Within the entries below, output exactly the lines between the line containing "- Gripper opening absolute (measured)" and the line containing "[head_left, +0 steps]", inclusive, and omit any picture.

Data excerpts
=======
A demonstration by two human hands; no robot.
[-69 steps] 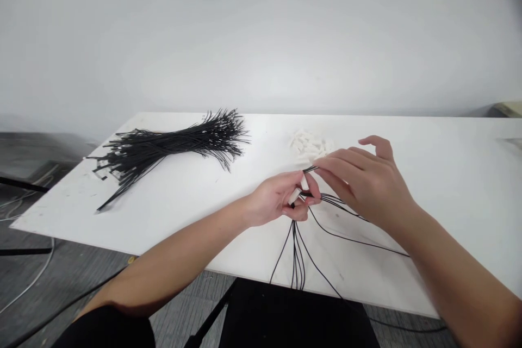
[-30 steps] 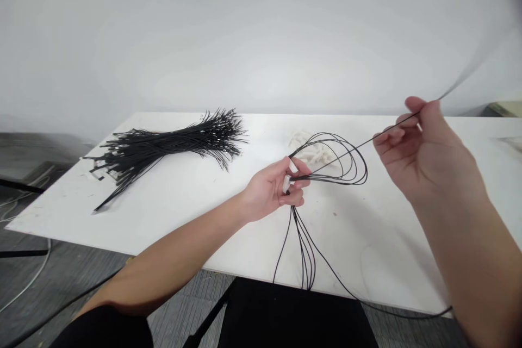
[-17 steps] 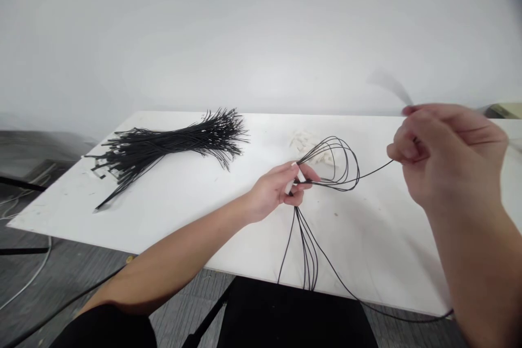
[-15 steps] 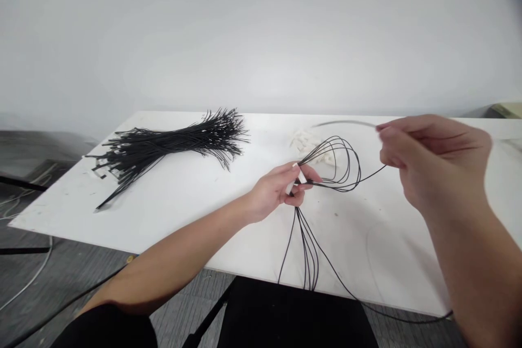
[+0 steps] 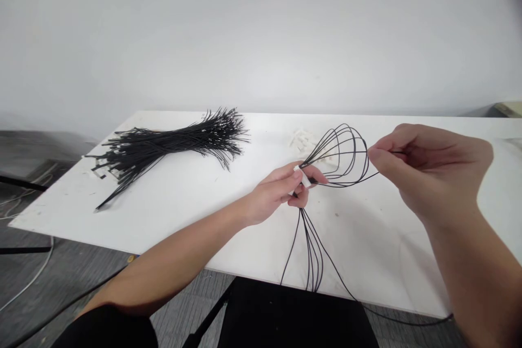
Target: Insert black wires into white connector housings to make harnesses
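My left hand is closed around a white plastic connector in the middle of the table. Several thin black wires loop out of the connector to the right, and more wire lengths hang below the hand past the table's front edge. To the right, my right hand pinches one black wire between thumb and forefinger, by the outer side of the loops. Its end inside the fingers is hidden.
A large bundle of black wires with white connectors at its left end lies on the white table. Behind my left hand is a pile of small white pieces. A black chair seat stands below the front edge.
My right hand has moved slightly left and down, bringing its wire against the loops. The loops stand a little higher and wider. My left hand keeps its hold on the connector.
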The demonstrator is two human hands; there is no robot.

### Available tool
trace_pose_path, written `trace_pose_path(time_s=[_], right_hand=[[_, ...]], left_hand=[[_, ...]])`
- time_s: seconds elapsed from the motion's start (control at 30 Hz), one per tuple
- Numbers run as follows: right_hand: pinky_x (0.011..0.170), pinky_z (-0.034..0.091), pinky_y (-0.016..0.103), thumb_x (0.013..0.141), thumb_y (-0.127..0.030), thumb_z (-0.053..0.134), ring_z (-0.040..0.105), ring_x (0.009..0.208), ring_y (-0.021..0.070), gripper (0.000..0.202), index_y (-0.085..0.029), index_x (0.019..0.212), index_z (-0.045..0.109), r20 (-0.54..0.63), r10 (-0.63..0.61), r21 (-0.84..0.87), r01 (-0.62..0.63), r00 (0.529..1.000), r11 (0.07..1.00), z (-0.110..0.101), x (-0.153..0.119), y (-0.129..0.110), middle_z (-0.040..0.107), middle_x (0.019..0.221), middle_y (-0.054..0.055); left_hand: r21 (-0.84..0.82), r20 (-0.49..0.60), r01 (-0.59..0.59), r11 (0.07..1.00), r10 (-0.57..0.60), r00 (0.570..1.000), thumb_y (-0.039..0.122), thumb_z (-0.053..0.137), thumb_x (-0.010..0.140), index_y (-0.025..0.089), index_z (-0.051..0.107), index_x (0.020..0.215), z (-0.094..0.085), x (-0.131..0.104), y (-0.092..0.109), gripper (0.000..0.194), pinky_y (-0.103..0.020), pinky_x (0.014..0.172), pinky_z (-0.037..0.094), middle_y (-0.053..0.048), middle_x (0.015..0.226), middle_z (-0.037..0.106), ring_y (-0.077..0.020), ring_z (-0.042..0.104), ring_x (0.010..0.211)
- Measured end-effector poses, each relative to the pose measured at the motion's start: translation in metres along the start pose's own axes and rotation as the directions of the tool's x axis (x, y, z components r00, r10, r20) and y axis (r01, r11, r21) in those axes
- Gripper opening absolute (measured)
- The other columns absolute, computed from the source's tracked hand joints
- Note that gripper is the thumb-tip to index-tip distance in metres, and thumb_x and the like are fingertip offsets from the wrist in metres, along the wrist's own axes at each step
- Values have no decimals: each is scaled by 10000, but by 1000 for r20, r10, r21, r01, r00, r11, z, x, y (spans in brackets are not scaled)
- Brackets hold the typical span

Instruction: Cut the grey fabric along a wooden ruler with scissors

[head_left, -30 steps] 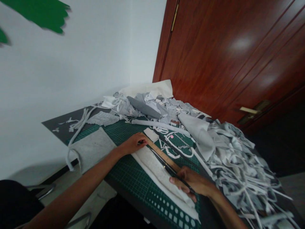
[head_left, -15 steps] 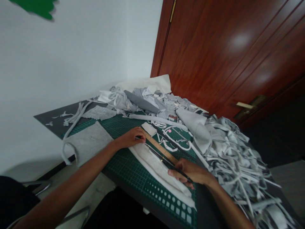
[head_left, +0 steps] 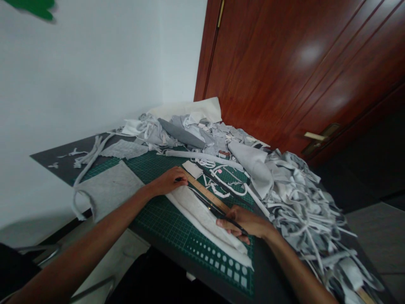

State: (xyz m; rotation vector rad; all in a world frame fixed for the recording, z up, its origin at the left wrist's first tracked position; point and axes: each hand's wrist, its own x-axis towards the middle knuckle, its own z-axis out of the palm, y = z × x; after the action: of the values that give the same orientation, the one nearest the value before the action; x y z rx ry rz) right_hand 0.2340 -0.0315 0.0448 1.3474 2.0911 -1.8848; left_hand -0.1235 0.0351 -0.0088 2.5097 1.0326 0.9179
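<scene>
A long folded piece of pale grey-white fabric (head_left: pixel 205 219) lies slantwise on the green cutting mat (head_left: pixel 161 215). At its far end, my left hand (head_left: pixel 174 179) is closed in a pinch on the fabric; a small dark item shows at its fingers, too small to name. My right hand (head_left: pixel 236 221) grips the handles of black scissors (head_left: pixel 218 211) over the fabric's near half. The scissor blades point toward my left hand and lie along the fabric's edge. Just beyond them rests a wooden ruler (head_left: pixel 205 191), parallel to the fabric, partly hidden by both hands.
A grey fabric sheet (head_left: pixel 110 188) hangs partly over the table's left edge. Heaped fabric scraps (head_left: pixel 186 131) line the back, and tangled strips (head_left: pixel 303 211) fill the right side. A wooden door (head_left: pixel 268 76) and a white wall (head_left: pixel 95 63) stand behind.
The whole scene has shifted slightly left in view. The scissors have turned a little in my right hand, so their handle loop shows more. My left hand still pinches the far end.
</scene>
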Motion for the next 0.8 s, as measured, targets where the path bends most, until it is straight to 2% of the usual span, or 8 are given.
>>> trace_pose_path(time_s=[0.53,0.8], right_hand=[[310,330,157,780,-793,774,449,323,56,669,-167,649,577,39,-50,-2,50,998,999,-6,4,9,455,451,-85],[312,341,164,762,-790,788,455,334,64,667,-182,631,546,32,-36,7,35,999,999,-4,1,4,437,442,-90]], left_hand=[[63,-26,79,995,-78,997,389,606,1029,187,679,790,1,1,4,321,-293,852,458,-32,861,680,-190,613,880],[57,-32,88,995,-86,996,337,627,1006,193,688,795,1,2,5,263,-309,892,463,-28,861,683,-192,617,884]])
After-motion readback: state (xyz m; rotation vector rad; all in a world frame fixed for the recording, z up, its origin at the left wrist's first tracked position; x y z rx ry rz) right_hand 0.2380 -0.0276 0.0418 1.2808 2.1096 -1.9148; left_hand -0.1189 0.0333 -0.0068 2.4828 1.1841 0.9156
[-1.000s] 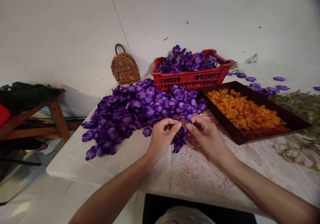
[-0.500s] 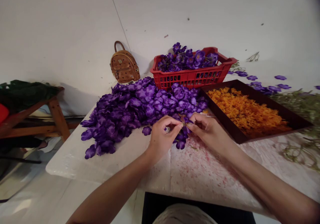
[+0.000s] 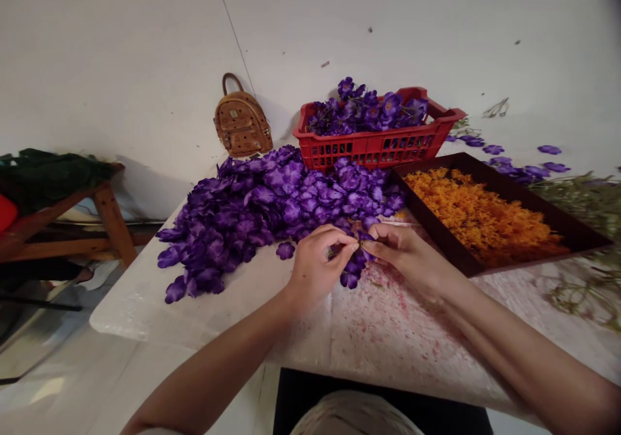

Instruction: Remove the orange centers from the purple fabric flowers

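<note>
My left hand (image 3: 317, 260) and my right hand (image 3: 405, 251) meet over the table, thumbs and forefingers pinched close together. Between the fingertips is a purple artificial flower (image 3: 352, 270), its petals hanging below the hands; the small part at the pinch is partly hidden. Just beyond my hands spreads a large heap of purple fabric petals (image 3: 257, 205). One loose purple petal piece (image 3: 285, 250) lies to the left of my left hand. Right of my right hand stands a dark brown tray (image 3: 436, 241) holding orange artificial flower centres (image 3: 485, 215).
A red plastic basket (image 3: 349, 145) with purple flowers stands behind the heap. A small brown backpack (image 3: 242, 125) leans on the wall. Green stems (image 3: 592, 215) and scattered purple petals (image 3: 528, 171) lie at the right. A wooden stand (image 3: 114, 218) is left of the table (image 3: 155, 322).
My fingertips have shifted slightly at the flower, and the purple piece at the pinch has changed position. The view has tilted a little; the rest stays put.
</note>
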### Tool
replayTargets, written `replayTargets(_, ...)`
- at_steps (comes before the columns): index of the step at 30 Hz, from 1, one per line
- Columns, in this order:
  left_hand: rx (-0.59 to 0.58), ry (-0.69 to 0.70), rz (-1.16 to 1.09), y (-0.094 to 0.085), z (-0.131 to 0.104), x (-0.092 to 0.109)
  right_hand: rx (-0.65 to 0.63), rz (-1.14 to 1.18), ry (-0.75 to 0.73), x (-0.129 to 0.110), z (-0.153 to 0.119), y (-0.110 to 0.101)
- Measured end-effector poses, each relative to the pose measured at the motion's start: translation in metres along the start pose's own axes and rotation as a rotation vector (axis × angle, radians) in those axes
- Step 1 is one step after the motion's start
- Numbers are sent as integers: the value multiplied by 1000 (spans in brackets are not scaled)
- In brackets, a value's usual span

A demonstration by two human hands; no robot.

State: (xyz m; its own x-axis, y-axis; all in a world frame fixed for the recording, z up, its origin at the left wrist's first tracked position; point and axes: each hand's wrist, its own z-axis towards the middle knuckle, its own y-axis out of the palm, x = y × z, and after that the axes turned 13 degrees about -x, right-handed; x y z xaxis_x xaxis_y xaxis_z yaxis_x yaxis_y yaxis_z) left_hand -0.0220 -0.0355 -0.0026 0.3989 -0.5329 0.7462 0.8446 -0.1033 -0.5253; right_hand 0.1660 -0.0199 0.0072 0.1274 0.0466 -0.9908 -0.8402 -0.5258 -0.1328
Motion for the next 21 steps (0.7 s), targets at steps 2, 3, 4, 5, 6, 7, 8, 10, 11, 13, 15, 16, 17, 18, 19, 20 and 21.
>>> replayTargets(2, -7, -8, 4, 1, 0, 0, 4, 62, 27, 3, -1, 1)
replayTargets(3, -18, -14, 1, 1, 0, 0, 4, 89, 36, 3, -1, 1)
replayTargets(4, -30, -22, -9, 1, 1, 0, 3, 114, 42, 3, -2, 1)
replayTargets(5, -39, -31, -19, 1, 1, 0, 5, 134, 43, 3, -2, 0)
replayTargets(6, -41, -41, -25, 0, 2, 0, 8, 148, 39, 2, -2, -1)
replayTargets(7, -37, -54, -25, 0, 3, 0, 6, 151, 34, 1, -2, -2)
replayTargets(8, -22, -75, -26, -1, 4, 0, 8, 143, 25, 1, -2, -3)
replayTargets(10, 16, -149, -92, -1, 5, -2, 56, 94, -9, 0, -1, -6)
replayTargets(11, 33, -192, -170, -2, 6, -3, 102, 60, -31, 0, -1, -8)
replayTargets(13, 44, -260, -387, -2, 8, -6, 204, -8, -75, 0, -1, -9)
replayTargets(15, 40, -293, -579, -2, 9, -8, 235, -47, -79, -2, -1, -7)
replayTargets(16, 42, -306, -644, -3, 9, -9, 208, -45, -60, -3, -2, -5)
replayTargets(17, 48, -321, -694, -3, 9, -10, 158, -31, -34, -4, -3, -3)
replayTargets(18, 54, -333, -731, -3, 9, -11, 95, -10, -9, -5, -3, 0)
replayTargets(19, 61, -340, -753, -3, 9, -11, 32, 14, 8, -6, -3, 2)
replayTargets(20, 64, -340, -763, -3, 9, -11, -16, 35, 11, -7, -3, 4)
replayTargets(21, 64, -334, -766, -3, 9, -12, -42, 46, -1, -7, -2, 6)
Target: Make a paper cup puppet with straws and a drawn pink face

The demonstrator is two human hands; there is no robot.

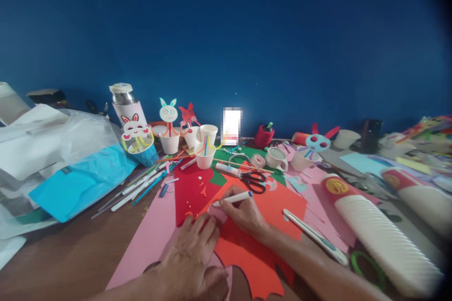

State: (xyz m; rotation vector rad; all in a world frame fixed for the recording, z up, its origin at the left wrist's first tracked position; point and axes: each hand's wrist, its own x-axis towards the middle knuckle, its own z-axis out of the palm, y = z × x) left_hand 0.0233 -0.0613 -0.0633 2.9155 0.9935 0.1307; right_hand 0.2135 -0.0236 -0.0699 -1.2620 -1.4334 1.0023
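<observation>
My right hand point(243, 211) is closed round a white marker point(235, 198) with a dark blue end, its tip over a small pink paper piece point(217, 212). My left hand point(196, 249) lies flat with its fingers spread, the fingertips at the near left edge of that piece. Under both hands are an orange-red sheet point(243, 244) with cut-out edges, a dark red sheet point(190, 188) and a larger pink sheet point(141, 254).
Black-handled scissors point(254, 181), a glue stick point(228, 170) and a white mug point(276, 159) lie beyond my hands. A white cutter point(314, 236) and stacked paper cups point(384, 240) are at right. Bunny-faced cups stand behind; at left are pens and a blue bag point(84, 181).
</observation>
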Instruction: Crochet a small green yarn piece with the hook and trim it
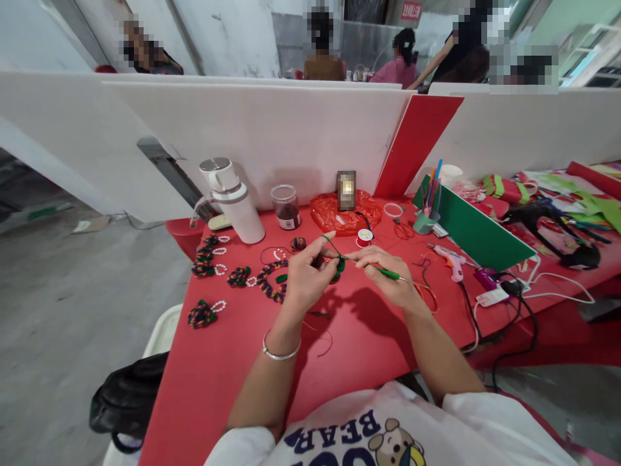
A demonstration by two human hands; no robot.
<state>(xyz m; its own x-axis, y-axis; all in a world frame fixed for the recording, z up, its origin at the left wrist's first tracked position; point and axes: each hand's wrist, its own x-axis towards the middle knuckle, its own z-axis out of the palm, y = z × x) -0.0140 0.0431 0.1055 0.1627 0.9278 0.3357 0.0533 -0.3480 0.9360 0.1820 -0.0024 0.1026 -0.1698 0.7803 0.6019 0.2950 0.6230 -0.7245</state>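
Note:
Above the middle of the red table, my left hand (310, 272) pinches a small dark green crocheted piece (341, 264), with green yarn running up over its fingers. My right hand (388, 275) is closed around a crochet hook with a green handle (388, 273), whose tip meets the green piece between the hands. Just left of my left hand lies a ring of multicoloured crochet (266, 285) with a green piece inside it. Further left are several dark multicoloured crocheted flowers (201, 315) with white bead loops. A small multicoloured yarn ball (298, 244) rests behind my left hand.
Behind my hands stand a white flask (242, 217), a clear jar (286, 208), a red plastic bag (323, 213) with a lit phone (346, 191), and a thread spool (364, 237). On the right are a pen cup (425, 222), a pink glue gun (452, 262), a green board (475, 226) and cables.

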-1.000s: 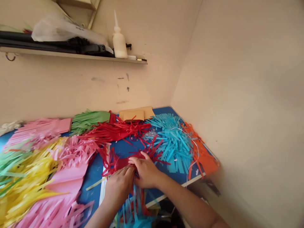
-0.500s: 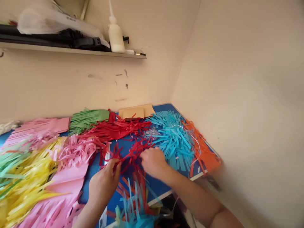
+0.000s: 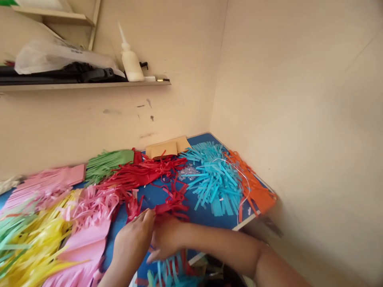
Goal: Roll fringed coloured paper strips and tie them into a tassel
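Note:
My left hand (image 3: pixel 133 239) is closed in a pinch on the twisted middle of a red fringed tissue-paper strip (image 3: pixel 172 205), whose cut ends spread out to both sides. Close against it, my right hand (image 3: pixel 167 237) is smeared by motion, and whether its fingers grip the paper cannot be made out. Below both hands, a bunch of light-blue paper fringe (image 3: pixel 176 269) hangs at the table's front edge. More red fringed paper (image 3: pixel 134 173) lies just beyond the hands on the blue table (image 3: pixel 199 235).
Light-blue fringe (image 3: pixel 215 175) and orange fringe (image 3: pixel 254 187) lie on the right, a white cord (image 3: pixel 247 179) across them. Pink (image 3: pixel 89 235), yellow (image 3: pixel 38 239) and green (image 3: pixel 109 163) fringes cover the left. A glue bottle (image 3: pixel 131 63) stands on the shelf (image 3: pixel 89 86) above.
My right hand has swung left and down from the red paper's right side to beside my left hand. The view has tilted up and turned slightly right.

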`<state>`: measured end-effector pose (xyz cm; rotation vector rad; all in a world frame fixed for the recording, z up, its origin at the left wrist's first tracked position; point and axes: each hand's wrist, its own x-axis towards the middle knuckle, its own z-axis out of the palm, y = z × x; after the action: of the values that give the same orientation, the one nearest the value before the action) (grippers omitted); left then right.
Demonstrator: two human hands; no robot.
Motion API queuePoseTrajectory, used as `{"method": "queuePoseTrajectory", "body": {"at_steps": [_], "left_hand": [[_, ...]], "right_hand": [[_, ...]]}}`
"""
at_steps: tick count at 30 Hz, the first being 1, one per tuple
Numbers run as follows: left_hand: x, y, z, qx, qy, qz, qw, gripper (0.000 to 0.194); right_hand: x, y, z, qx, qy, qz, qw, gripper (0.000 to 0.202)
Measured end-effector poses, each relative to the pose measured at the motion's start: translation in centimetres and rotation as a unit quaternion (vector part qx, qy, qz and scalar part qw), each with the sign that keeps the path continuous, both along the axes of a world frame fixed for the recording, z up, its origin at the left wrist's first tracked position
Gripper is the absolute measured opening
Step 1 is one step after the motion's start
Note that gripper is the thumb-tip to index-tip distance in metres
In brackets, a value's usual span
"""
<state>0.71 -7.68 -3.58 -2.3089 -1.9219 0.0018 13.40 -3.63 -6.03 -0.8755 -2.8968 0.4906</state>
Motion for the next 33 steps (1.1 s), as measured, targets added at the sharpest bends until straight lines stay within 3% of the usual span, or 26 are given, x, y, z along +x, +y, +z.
{"method": "queuePoseTrajectory", "body": {"at_steps": [3, 4, 5, 7, 9, 10, 12, 14, 18, 23, 28, 33], "left_hand": [[0.2, -0.4, -0.9, -0.044, -0.006, -0.009, 0.999, 0.031], [0.5, -0.5, -1.4, -0.052, -0.016, -0.014, 0.998, 0.030], [0.9, -0.6, -1.9, -0.055, -0.029, -0.018, 0.998, 0.029], [2.0, -0.6, -3.0, -0.053, -0.056, -0.024, 0.997, 0.029], [2.9, -0.4, -3.7, -0.050, -0.075, -0.024, 0.996, 0.028], [3.3, -0.3, -3.9, -0.048, -0.082, -0.027, 0.995, 0.027], [3.6, 0.0, -4.0, -0.044, -0.094, -0.050, 0.993, 0.026], [3.3, 0.1, -4.1, -0.038, -0.100, -0.075, 0.991, 0.023], [1.2, -0.1, -5.4, -0.029, -0.113, -0.099, 0.988, 0.023], [-0.1, -0.1, -7.0, 0.004, -0.145, -0.136, 0.980, 0.028], [0.2, 0.4, -5.2, 0.014, -0.100, -0.043, 0.994, 0.037], [-4.4, -1.4, -3.0, 0.047, 0.004, 0.080, 0.996, 0.041]], "right_hand": [[8.5, 1.0, 0.9, -0.010, 0.020, -0.108, 0.994, 0.050], [11.3, 1.0, 1.5, -0.002, 0.034, -0.162, 0.986, 0.047], [13.6, 0.9, 2.2, -0.010, 0.028, -0.195, 0.980, 0.030], [16.1, 0.4, 3.6, -0.003, 0.030, -0.278, 0.960, 0.028], [15.5, -0.4, 4.0, 0.040, 0.077, -0.257, 0.962, 0.025], [14.4, -0.7, 3.7, 0.064, 0.105, -0.200, 0.972, 0.020], [11.4, -0.6, 2.2, 0.080, 0.117, -0.051, 0.989, 0.039], [9.0, 0.5, 0.3, 0.071, 0.064, 0.003, 0.995, 0.042], [9.1, 3.2, -1.7, 0.061, -0.005, 0.014, 0.998, 0.018], [10.8, 3.3, -1.3, 0.076, 0.049, -0.025, 0.996, 0.022], [9.2, 3.4, -2.7, 0.057, 0.095, 0.017, 0.994, 0.016], [9.5, 3.6, -3.9, 0.103, 0.175, 0.038, 0.978, 0.010]]}}
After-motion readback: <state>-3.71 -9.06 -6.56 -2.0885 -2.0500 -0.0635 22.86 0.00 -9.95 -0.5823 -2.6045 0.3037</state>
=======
The completed task:
- Gripper opening absolute (measured)
- The other columns absolute, computed from the source's tracked hand joints
- Note that gripper is the thumb-tip to index-tip distance in metres, and thumb_x and the like are fingertip offsets from the wrist in metres, along the wrist's own axes at each step
- Values have no decimals: each is scaled by 10000, but by 1000 for r20, r10, r21, r01, r00, r11, z, x, y (spans in brackets are not scaled)
- Brackets hold the typical span

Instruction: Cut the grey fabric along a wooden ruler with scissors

[head_left, -30 steps] 
[head_left, -15 steps] 
[head_left, +0 steps] 

With this, the answer is done.